◆ What you should do: Each line in the listing below needs to be transcribed exactly.
------------------------
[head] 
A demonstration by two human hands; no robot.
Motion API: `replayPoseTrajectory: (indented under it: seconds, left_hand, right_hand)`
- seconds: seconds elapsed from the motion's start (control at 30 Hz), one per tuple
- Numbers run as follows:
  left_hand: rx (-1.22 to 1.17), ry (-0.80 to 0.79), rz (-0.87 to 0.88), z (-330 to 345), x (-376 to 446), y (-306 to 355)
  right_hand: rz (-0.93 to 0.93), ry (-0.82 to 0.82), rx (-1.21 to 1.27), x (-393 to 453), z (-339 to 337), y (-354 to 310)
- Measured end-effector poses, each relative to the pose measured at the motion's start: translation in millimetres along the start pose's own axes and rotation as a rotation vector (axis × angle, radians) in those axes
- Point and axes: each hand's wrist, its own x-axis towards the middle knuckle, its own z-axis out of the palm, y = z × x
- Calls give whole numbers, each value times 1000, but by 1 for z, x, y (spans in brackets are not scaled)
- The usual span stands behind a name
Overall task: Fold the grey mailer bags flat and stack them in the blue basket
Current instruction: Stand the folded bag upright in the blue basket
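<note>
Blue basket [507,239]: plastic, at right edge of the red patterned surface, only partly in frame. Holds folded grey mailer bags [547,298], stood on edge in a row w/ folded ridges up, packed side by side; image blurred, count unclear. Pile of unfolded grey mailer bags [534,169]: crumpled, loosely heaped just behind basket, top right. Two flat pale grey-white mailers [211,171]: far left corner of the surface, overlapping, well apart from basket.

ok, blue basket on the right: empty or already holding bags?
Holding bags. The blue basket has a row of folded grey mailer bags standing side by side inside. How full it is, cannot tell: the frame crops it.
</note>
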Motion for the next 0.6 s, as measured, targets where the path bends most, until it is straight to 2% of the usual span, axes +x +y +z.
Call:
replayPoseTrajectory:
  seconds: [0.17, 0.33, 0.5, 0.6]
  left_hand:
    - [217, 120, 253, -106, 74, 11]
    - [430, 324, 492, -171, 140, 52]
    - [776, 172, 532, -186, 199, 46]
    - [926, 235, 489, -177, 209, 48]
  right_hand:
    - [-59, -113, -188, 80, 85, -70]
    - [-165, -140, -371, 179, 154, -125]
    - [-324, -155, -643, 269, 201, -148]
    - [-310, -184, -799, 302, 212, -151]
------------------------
◆ Response to this exercise:
[head] 
A demonstration by two human hands; no robot.
Motion API: `replayPoseTrajectory: (indented under it: seconds, left_hand, right_hand)`
- seconds: seconds elapsed from the motion's start (control at 30 Hz), one per tuple
- Numbers run as follows:
  left_hand: rx (-1.22 to 1.17), ry (-0.80 to 0.79), rz (-0.87 to 0.88), z (-330 to 345), x (-376 to 446), y (-306 to 355)
  right_hand: rz (-0.93 to 0.93), ry (-0.82 to 0.82), rx (-1.21 to 1.27), x (-393 to 453), z (-339 to 337), y (-354 to 310)
- Measured end-effector poses, each relative to the pose measured at the motion's start: translation in millimetres along the start pose's own axes and rotation as a rotation vector (axis × angle, radians) in those axes
- Point and axes: each hand's wrist, its own x-axis towards the middle knuckle, its own z-axis out of the palm, y = z × x
- Calls give whole numbers, each value times 1000, but by 1 for z, x, y (spans in brackets are not scaled)
- The usual span stands behind a name
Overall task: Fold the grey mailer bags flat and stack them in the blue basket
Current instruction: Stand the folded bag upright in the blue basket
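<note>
Blue basket [507,239]: plastic, at right edge of the red patterned surface, only partly in frame. Holds folded grey mailer bags [547,298], stood on edge in a row w/ folded ridges up, packed side by side; image blurred, count unclear. Pile of unfolded grey mailer bags [534,169]: crumpled, loosely heaped just behind basket, top right. Two flat pale grey-white mailers [211,171]: far left corner of the surface, overlapping, well apart from basket.

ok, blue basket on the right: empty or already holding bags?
Holding bags. The blue basket has a row of folded grey mailer bags standing side by side inside. How full it is, cannot tell: the frame crops it.
</note>
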Motion for the next 0.6 s, as measured, targets where the path bends most, until it is straight to 2% of the usual span, axes +x +y +z.
Call:
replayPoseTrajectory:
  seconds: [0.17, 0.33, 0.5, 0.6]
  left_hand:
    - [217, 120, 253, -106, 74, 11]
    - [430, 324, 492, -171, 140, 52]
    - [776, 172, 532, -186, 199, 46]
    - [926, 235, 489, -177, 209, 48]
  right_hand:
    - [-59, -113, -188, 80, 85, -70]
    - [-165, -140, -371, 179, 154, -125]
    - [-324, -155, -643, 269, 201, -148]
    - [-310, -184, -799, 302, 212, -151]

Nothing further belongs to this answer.